- _Action item_
When copying the data below, keep only the lines from the one with "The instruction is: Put" through the one with "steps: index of", word for word, and skip the pictures.
BEGIN The data
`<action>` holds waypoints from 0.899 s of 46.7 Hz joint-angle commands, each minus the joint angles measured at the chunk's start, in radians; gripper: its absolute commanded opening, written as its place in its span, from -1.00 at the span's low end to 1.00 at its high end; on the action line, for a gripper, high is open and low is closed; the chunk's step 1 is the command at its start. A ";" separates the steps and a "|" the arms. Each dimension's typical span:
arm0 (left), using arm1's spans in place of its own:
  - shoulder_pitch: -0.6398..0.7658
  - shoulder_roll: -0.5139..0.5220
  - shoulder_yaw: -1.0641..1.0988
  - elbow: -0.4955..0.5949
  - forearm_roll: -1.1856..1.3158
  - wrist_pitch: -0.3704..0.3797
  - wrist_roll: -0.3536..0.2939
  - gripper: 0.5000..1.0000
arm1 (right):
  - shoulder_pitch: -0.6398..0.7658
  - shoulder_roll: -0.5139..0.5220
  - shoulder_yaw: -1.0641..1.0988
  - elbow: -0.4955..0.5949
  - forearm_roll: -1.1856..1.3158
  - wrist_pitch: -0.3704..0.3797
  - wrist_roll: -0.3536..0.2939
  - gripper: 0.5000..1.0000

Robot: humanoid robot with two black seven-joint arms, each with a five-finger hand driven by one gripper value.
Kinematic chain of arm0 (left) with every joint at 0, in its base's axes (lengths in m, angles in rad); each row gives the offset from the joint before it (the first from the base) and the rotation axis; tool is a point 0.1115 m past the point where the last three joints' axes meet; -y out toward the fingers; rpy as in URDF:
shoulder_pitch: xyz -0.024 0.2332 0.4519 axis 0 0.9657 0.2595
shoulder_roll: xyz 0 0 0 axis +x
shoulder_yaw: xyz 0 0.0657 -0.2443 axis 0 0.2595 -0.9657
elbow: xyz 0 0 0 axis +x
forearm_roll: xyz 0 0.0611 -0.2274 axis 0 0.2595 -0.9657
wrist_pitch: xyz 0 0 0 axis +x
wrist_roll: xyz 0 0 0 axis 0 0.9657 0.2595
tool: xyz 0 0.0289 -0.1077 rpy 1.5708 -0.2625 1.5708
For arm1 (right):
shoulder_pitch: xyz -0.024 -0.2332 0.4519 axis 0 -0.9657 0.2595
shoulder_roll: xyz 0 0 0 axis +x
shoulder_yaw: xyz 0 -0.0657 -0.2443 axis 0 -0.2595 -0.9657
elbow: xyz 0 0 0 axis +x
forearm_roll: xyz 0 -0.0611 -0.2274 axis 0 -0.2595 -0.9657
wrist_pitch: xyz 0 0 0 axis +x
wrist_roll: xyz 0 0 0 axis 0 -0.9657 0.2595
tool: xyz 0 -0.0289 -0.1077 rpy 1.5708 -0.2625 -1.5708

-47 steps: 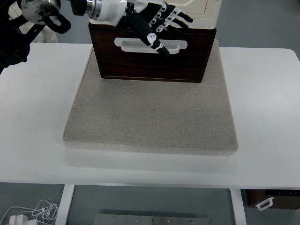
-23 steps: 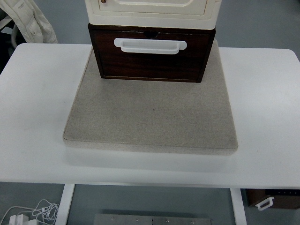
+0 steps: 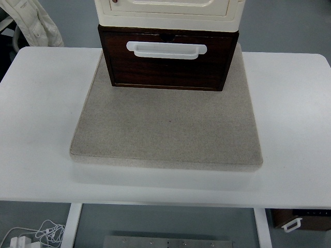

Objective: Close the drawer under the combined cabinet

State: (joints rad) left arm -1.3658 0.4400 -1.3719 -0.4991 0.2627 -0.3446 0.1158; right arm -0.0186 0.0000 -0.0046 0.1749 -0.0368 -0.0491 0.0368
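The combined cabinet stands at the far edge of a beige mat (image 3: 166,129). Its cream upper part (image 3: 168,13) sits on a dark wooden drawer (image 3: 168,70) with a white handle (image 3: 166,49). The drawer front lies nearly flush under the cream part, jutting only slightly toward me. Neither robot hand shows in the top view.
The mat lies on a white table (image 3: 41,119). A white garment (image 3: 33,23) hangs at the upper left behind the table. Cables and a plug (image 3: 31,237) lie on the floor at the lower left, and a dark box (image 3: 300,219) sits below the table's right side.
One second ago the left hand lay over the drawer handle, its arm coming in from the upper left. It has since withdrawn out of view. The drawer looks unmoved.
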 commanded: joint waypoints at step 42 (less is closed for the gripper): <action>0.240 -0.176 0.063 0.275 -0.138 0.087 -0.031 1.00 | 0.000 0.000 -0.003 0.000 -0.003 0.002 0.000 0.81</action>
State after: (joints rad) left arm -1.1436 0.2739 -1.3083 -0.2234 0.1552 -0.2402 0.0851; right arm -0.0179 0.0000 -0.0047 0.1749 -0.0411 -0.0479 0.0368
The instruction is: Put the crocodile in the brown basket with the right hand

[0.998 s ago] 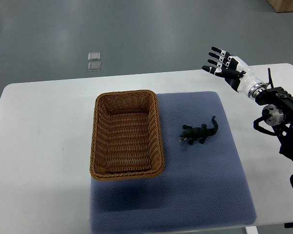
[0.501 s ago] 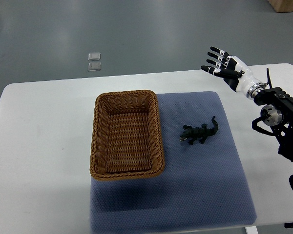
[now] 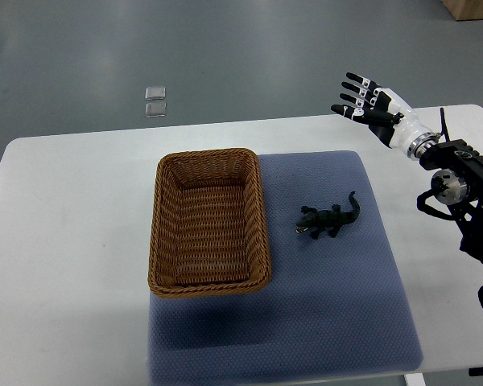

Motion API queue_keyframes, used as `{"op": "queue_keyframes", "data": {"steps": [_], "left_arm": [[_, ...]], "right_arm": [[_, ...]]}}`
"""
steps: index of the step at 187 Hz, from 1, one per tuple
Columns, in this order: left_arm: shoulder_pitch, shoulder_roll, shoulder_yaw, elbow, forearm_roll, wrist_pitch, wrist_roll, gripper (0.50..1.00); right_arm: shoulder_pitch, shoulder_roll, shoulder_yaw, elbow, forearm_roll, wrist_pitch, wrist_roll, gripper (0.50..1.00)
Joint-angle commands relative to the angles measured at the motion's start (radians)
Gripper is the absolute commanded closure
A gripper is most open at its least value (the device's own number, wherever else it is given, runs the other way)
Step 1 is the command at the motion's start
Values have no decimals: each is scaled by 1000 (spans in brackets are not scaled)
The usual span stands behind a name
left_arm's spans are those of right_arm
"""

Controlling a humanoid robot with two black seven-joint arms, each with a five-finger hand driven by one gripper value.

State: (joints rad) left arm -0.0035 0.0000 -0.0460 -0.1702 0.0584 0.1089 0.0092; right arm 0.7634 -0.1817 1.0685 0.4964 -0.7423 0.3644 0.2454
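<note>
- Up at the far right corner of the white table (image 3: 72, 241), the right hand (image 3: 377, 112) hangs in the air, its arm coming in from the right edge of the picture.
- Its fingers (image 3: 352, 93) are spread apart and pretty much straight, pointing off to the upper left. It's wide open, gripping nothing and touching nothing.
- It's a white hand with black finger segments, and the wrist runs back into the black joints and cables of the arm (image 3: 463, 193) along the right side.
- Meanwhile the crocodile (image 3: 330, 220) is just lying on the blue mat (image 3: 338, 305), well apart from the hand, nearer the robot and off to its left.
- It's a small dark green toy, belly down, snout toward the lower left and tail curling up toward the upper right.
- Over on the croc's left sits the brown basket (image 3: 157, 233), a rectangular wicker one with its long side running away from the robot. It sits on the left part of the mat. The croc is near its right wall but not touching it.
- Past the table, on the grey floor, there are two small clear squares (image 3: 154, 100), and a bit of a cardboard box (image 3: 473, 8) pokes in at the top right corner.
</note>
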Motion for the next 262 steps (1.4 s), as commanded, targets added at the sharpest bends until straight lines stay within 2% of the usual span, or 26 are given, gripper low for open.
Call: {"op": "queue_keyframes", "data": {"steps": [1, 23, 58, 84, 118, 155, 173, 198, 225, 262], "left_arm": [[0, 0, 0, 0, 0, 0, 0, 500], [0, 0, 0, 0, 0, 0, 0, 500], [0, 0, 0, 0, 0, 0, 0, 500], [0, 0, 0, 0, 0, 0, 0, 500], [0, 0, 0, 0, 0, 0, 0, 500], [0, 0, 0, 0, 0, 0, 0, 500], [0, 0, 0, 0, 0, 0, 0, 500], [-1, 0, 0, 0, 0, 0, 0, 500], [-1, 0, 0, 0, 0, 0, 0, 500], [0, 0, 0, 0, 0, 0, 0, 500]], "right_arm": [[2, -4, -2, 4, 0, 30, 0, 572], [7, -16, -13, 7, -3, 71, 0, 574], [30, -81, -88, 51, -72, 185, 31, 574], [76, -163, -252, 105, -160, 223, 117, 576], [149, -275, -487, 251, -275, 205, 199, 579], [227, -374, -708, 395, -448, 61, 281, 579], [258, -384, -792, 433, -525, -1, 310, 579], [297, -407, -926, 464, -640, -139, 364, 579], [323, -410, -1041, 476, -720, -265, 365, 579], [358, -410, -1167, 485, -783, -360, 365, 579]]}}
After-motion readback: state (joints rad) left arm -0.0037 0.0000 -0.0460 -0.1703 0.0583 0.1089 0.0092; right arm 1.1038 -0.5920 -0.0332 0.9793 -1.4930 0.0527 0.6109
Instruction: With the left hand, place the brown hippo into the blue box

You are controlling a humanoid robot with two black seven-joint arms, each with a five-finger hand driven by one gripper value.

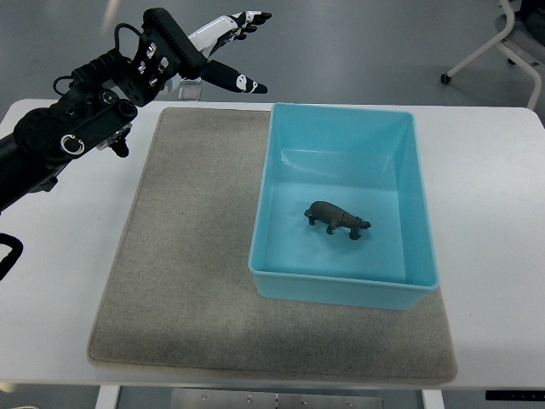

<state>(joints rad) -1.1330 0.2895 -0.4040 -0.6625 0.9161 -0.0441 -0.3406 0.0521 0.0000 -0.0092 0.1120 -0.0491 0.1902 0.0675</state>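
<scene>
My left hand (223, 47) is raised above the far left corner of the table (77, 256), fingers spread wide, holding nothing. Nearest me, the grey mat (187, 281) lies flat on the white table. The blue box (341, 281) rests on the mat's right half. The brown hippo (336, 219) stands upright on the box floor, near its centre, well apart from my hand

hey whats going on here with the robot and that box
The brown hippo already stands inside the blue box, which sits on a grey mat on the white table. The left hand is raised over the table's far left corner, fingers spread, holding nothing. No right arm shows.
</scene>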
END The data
- _Your solution_
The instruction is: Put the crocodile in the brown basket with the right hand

[0.998 s ago] 
[0.501 s ago] 
[now] 

Motion API queue_keyframes, used as `{"op": "queue_keyframes", "data": {"steps": [_], "left_arm": [[_, ...]], "right_arm": [[_, ...]]}}`
"""
steps: index of the step at 187 Hz, from 1, one per tuple

What the answer needed to say has been said.